▶ [Task requirements]: In the listing below, locate the lines that hold "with" and copy them.

▶ [Data provided]:
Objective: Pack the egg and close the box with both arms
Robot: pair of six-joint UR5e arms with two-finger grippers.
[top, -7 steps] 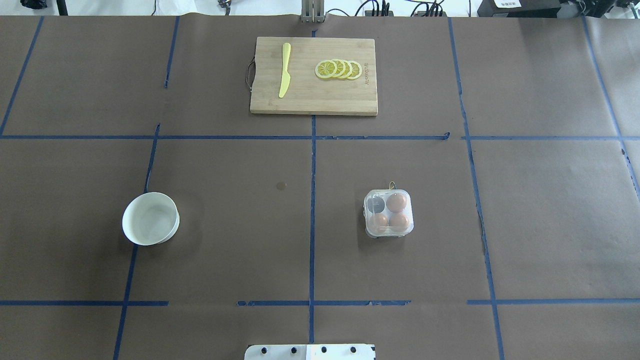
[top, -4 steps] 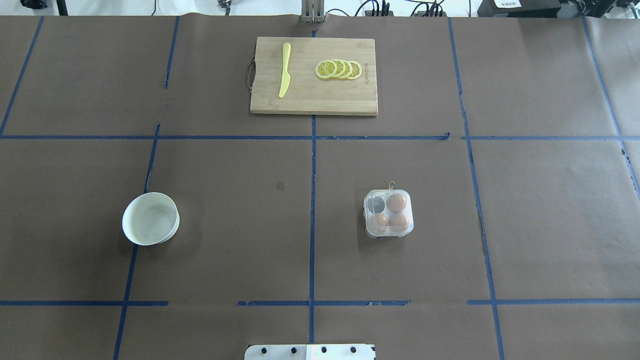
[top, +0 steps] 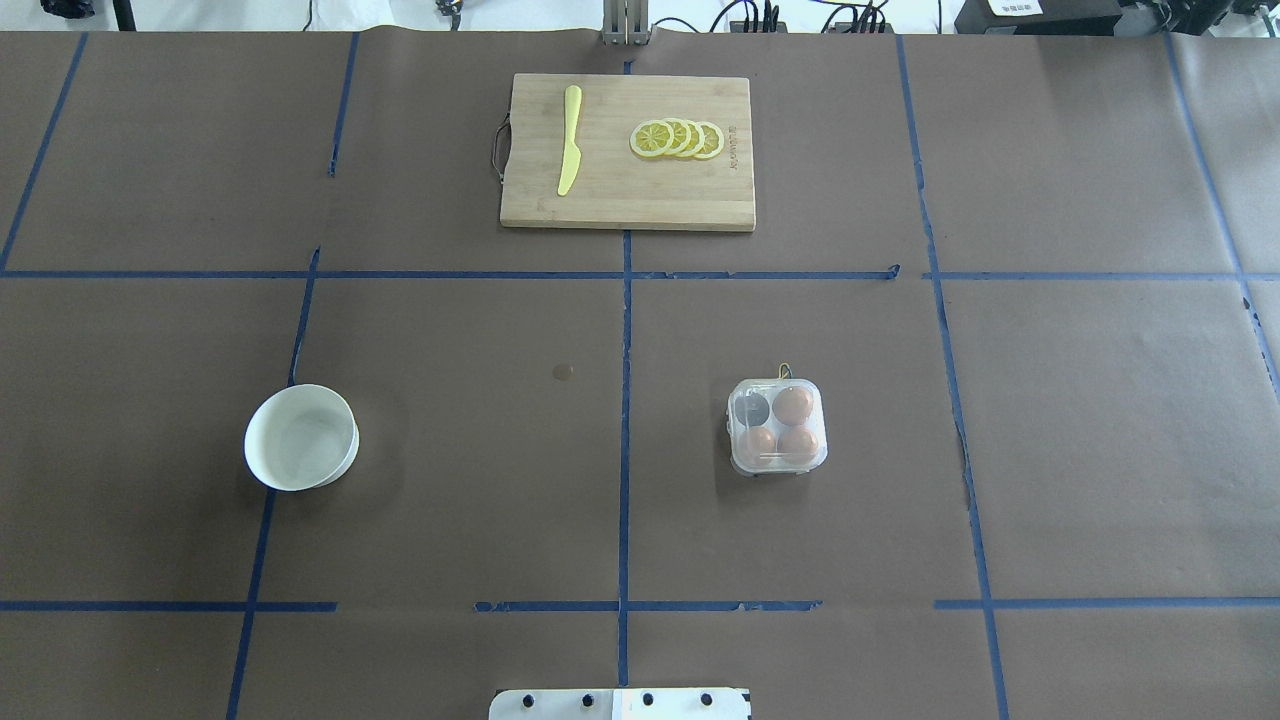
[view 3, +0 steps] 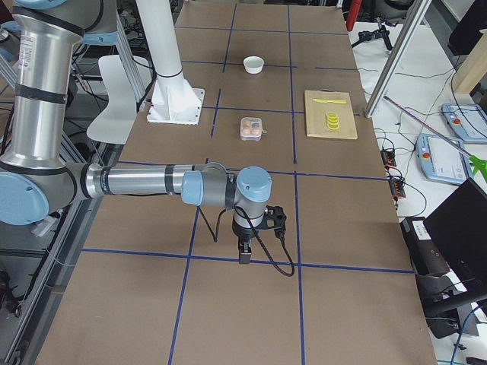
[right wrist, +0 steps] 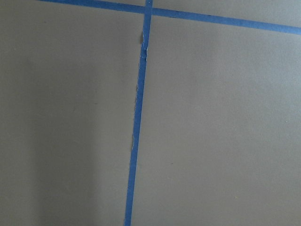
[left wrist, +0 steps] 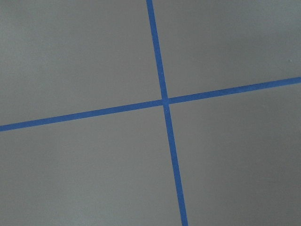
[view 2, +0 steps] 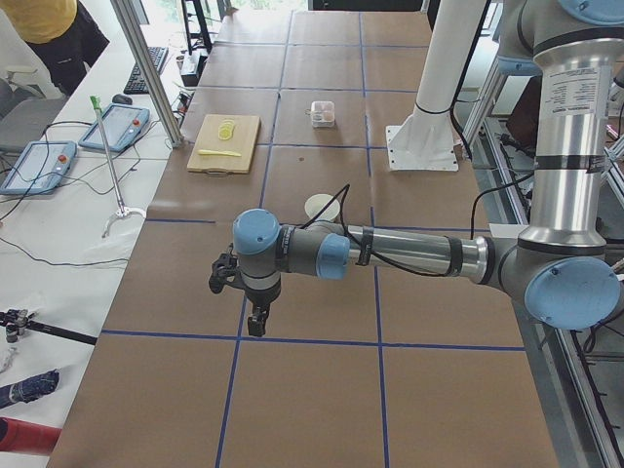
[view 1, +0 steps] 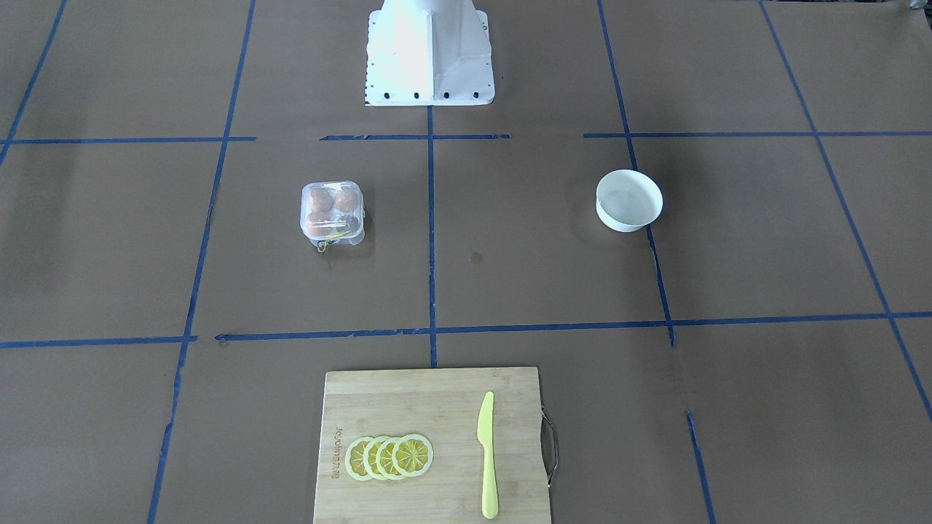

▶ [Final answer]:
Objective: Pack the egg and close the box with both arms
Robot: pair of six-joint UR5e arms with two-finger grippers.

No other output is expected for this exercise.